Camomila ou alfazema? (Preparando uísque para ela), uma ou duas pedras hoje, meu
bem? Nenhuma pedra. Como aprendi com ele, nem gostava tanto antes. Tempo perdido,
pura perda de tempo. Mas teve bons momentos, não teve não? Lembra Adelina?
Vou me apressar antes que a quinta vire Sexta-Feira Santa e os pecados comecem a
pular feito macacos, não beba, não cante, não fale nome feio, não use vermelho, o diabo
esta solto, leva a sua alma para o inferno. – (grita) Ela já está lá.
Sexta-Feira da Paixão e nem sexo, nem ao menos sexo, isso de meter, morder, gemer,
gozar, dormir. Aquela coisa no escuro, roçar de pelos molhados, gemidos depois de...

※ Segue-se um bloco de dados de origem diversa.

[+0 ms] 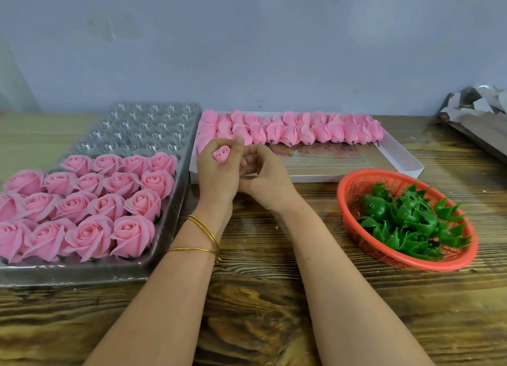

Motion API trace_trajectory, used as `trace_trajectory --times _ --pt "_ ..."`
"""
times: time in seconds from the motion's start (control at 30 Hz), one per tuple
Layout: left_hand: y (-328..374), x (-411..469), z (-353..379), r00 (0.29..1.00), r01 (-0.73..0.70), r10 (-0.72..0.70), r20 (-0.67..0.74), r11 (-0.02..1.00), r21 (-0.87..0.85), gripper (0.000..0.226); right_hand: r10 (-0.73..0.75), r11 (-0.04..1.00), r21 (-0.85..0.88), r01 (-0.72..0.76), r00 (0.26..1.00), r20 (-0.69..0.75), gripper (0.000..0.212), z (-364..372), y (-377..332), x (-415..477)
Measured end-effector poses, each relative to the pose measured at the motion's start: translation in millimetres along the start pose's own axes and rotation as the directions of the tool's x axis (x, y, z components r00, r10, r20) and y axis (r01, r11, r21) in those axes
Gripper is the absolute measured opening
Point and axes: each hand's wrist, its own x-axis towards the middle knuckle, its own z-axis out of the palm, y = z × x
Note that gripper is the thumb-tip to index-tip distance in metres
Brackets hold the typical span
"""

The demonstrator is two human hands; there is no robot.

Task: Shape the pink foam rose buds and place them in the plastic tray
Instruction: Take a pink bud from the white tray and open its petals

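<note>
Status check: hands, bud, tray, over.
Left hand grips small pink foam rose bud; right hand curled beside it, hold unclear. Clear plastic tray: near rows full, far cells empty. Path to tray clear.

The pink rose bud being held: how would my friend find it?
On the wooden table, between the clear plastic tray of open pink roses and the white cardboard box of buds, look at the middle. There the left hand grips one small pink foam rose bud. Unlike every other flower, it is held up, not lying in a tray or box.
</note>
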Motion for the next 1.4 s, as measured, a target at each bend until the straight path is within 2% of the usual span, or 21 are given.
trace_trajectory --times 0.27,0.43,0.73,0.83,1.03,1.13,1.27,1.4 --pt "-1 0 0 0.996 0.051 -0.042 0.077 0.993 -0.109 0.012 -0.039 0.999 0.013 0.04 0.998 -0.041 0.045 3 2 1" --pt "-3 1 -1 0.992 0.05 -0.037 0.122 0.993 -0.103 0.015 -0.001 1.0 0.0 0.001 1.0 0.0 0.05 0 0 0" --pt "-6 4 -3 0.984 0.051 -0.041 0.171 0.997 -0.059 0.01 0.049 0.995 0.086 -0.056 0.996 0.08 0.051 -6 0 -2" --pt "-6 3 -3 0.991 0.004 -0.002 0.135 1.0 -0.012 0.012 0.049 0.995 0.084 -0.051 0.999 0.025 0.052 -5 -2 0" --pt "-5 2 -2 0.98 -0.168 0.143 0.137 0.968 0.188 0.017 0.053 0.996 0.086 -0.036 0.979 -0.195 0.046 -3 -9 2" --pt "-8 2 0 0.972 -0.201 0.16 0.173 0.947 0.25 0.014 0.035 0.999 -0.001 -0.036 0.978 -0.205 0.046 -1 -11 0" --pt "-12 1 2 0.967 -0.205 0.159 0.199 0.949 0.238 0.02 0.009 0.999 -0.034 -0.017 0.979 -0.202 0.023 -1 -10 0" --pt "-11 0 2 0.968 -0.186 0.144 0.206 0.962 0.201 0.019 0.005 0.999 -0.049 -0.015 0.981 -0.194 0.018 -2 -10 0"
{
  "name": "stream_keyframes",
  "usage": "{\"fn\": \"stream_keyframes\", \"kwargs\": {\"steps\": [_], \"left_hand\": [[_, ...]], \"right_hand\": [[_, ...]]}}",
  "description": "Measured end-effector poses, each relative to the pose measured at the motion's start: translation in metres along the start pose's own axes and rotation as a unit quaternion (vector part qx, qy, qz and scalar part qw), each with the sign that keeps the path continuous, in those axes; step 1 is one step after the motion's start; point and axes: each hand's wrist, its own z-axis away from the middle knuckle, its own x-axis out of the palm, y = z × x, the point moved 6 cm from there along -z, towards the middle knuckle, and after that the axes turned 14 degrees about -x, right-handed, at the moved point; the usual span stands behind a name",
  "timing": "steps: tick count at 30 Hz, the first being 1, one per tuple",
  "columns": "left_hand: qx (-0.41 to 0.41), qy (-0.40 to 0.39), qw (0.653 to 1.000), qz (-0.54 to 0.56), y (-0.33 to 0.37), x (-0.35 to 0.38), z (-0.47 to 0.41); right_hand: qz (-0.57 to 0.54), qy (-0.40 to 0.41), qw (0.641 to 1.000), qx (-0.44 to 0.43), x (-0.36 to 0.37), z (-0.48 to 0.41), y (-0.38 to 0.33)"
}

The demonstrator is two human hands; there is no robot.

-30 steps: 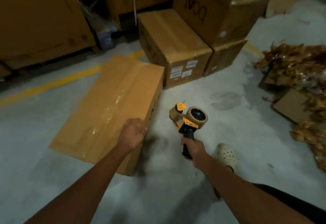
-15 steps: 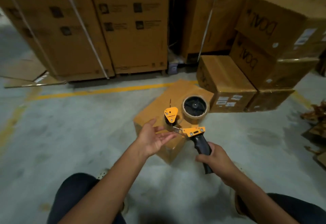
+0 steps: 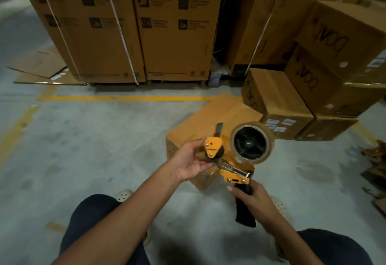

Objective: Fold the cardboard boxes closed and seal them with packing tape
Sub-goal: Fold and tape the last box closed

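I hold an orange tape dispenser (image 3: 236, 158) in front of me, its roll of clear packing tape (image 3: 251, 142) facing the camera. My right hand (image 3: 253, 199) grips the black handle from below. My left hand (image 3: 191, 161) holds the orange roller head at the dispenser's front end, fingers curled around it. Behind the dispenser, a closed cardboard box (image 3: 211, 122) lies on the concrete floor with glossy tape along its top.
Tall strapped cartons (image 3: 129, 26) line the back. Marked boxes (image 3: 325, 70) are stacked at the right, with one low box (image 3: 273, 102) beside them. Flat cardboard (image 3: 41, 70) lies at the left. A yellow floor line (image 3: 125, 98) runs across. Crumpled tape scraps (image 3: 376, 150) sit far right. My knees and shoes are below.
My left hand left the box, rose and now holds the dispenser's roller head. The dispenser came up closer to me. My view lifted from the floor toward the stacked cartons.
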Motion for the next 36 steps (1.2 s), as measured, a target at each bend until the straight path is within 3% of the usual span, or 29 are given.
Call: {"fn": "stream_keyframes", "kwargs": {"steps": [3,6,12,19,25,30,36], "left_hand": [[-0.021,-0.039,0.999,-0.026,0.004,0.010,-0.005],[-0.009,-0.035,0.999,-0.026,0.015,0.008,-0.013],[0.005,0.081,0.996,-0.038,0.026,-0.023,-0.032],[0.003,0.127,0.985,-0.113,0.021,-0.043,-0.032],[0.066,0.180,0.966,-0.174,0.036,-0.051,-0.034],[0.120,0.223,0.918,-0.305,0.059,-0.052,-0.034],[0.103,0.201,0.878,-0.422,0.084,-0.058,-0.048]], "right_hand": [[-0.165,0.106,0.979,0.053,0.005,-0.012,0.007],[-0.206,0.140,0.966,0.074,0.005,-0.023,0.015],[-0.180,0.096,0.978,0.035,0.014,-0.044,0.007],[-0.134,0.038,0.990,-0.011,0.016,-0.055,0.004],[-0.091,0.008,0.995,-0.040,0.010,-0.053,0.010],[-0.063,-0.007,0.997,-0.050,0.007,-0.050,0.015],[-0.026,-0.033,0.999,-0.025,0.017,-0.061,0.021]]}}
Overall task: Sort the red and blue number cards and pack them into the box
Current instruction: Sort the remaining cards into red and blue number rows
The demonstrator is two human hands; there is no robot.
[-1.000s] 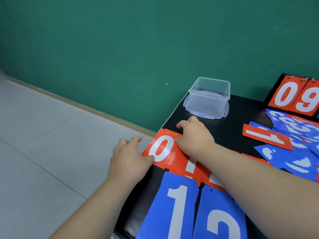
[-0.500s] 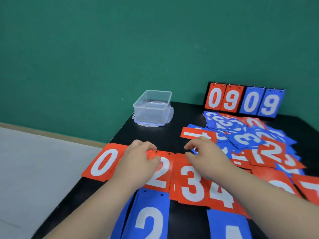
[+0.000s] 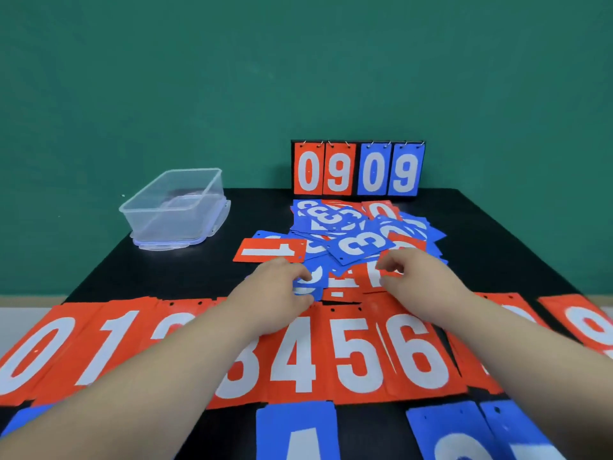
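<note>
Both hands moved off the red row to the mixed pile | left hand: fingers pinch a blue card, pile's 7 o'clock | right hand: fingers pinch a red card, 5 o'clock | clear box: tabletop, 10 o'clock | red row: 6 o'clock

Nearer than both hands, a row of red cards is showing white numerals, with blue cards lying nearer still. Around the left hand and right hand, a red-and-blue pile is covering the black table. Beyond them, a flip board is showing red 09 and blue 09 against a green wall. Far left, the box is looking clear.
</note>
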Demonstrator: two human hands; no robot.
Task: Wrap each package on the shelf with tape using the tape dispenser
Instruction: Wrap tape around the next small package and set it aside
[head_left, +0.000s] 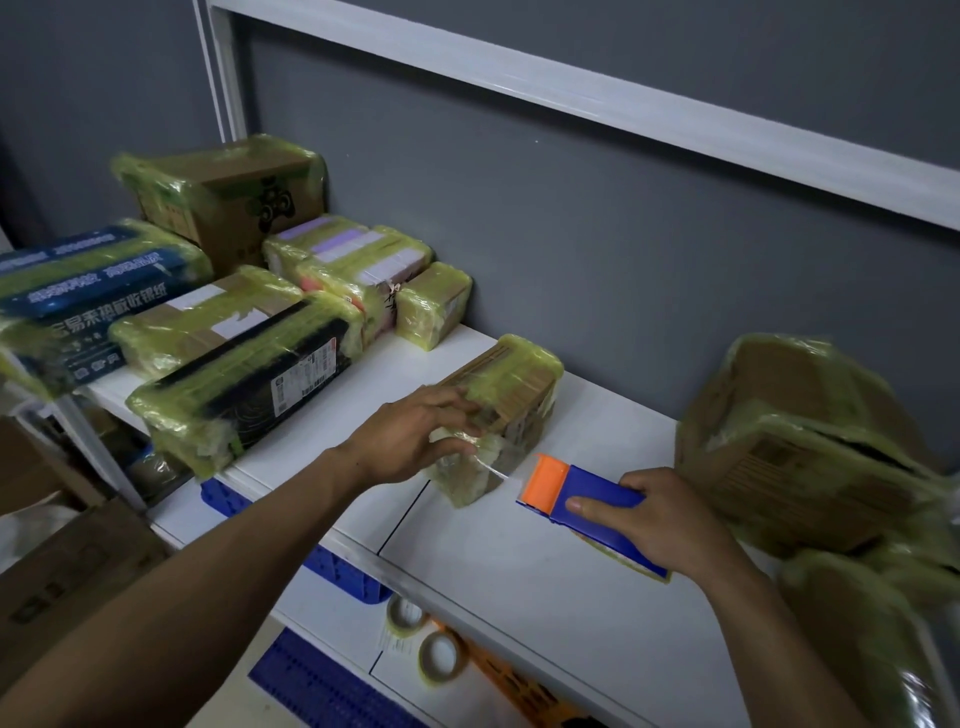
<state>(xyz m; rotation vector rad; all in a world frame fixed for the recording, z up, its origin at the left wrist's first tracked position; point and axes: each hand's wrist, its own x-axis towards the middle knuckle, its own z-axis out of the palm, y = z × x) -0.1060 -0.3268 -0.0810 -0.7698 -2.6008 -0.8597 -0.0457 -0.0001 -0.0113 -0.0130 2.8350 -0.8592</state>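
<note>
A matte dark grey wall (623, 218) runs behind a white shelf (519, 561). A white upright (224, 67) rises at its far left, and a white crossbeam (571, 98) slants overhead. The light is dim and even. A brown cardboard box (67, 566) sits low beyond the shelf's left edge.

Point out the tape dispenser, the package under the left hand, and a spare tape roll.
Dispenser (597, 483), head view: its blue body.
Package (511, 374), head view: its taped top face.
Tape roll (434, 678), head view: its near rim.
</note>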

quantos mesmo? Cinco, cinco anos. Cinco anos são alguma coisa quando se tem quase
quarenta e nem apartamento próprio, nem marido, filhos, herança: NADA. Ponto seco,
ponto morto.
Tinha terminado então. Porque a gente, alguma coisa dentro da gente, sempre sabe
exatamente quando termina. (para olha bem de novo), ou quando começa: certo susto na
boca do estômago. Como o carrinho da montanha russa, naquele momento lá no alto,
justo antes de despencar em direção... Em direção a que? Depois de subidas e descidas,
em direção àquele insuportável ponto seco de agora.